This exercise calls for a copy of every line in the listing below that carries the word "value".

━━━━━ Dataset section

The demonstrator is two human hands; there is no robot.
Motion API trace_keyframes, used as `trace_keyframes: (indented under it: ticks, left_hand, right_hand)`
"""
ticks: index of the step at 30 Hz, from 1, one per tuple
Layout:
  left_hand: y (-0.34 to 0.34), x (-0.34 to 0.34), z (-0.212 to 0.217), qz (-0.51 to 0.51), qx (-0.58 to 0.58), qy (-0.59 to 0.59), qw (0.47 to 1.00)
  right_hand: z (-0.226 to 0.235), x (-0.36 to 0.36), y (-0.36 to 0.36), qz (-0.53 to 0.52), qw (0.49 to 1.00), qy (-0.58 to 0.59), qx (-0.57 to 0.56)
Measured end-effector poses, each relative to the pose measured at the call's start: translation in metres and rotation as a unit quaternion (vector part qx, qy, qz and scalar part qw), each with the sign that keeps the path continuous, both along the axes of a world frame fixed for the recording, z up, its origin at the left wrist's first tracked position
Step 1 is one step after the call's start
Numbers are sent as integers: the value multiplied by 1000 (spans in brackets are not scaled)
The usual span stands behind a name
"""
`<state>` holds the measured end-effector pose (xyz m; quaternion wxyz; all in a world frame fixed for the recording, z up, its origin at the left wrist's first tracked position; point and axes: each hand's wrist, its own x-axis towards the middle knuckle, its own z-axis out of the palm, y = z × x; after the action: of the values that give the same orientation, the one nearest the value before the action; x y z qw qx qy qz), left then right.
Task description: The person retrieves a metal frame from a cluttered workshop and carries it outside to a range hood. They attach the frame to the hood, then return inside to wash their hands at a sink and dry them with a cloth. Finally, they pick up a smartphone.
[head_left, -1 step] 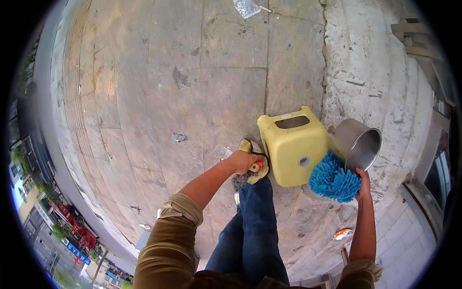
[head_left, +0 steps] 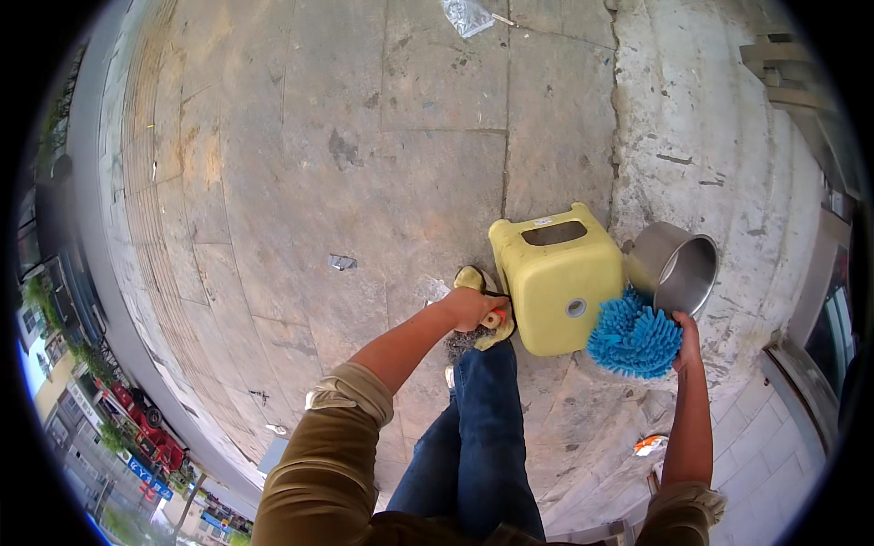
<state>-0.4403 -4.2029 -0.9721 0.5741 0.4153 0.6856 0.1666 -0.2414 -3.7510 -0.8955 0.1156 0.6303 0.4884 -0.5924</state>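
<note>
My left hand is closed around a brush-like tool with a round pale end, an orange part and what seem to be grey bristles under it. It hovers over my yellow shoe with a dark strap, left of a yellow plastic stool. At the stool's right side, my right hand is closed at the rim of a tilted stainless steel pot, its mouth facing right. A blue chenille cleaning mitt bunches against that hand and the pot; the fingers behind it are hidden.
Worn stone paving meets a pale concrete strip at the right. A plastic bag lies at the far edge, a small wrapper left of the stool, and an orange-and-white scrap near my right forearm.
My left hand has shifted slightly right and down with the tool. The pot has moved a little left and up with my right hand; the blue mitt has shifted slightly against it.
</note>
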Motion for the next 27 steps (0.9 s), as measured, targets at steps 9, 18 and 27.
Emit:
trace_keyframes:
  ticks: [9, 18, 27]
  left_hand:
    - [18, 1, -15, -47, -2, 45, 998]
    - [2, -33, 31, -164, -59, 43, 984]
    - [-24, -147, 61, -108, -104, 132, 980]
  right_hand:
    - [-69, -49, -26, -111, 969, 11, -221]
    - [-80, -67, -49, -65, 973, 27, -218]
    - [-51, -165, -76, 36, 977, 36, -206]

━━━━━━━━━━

Reply:
Numbers are sent as integers: the value multiplied by 1000 (spans in brackets are not scaled)
`<state>` holds the measured end-effector pose (xyz m; quaternion wxyz; all in a world frame fixed for the recording, z up, its origin at the left wrist's first tracked position; point and axes: each hand's wrist, its own x-axis towards the middle knuckle, its own z-axis out of the palm, y = z × x; after the action: of the values that give the same orientation, the one nearest the value before the action; x y z qw qx qy qz), left then right.

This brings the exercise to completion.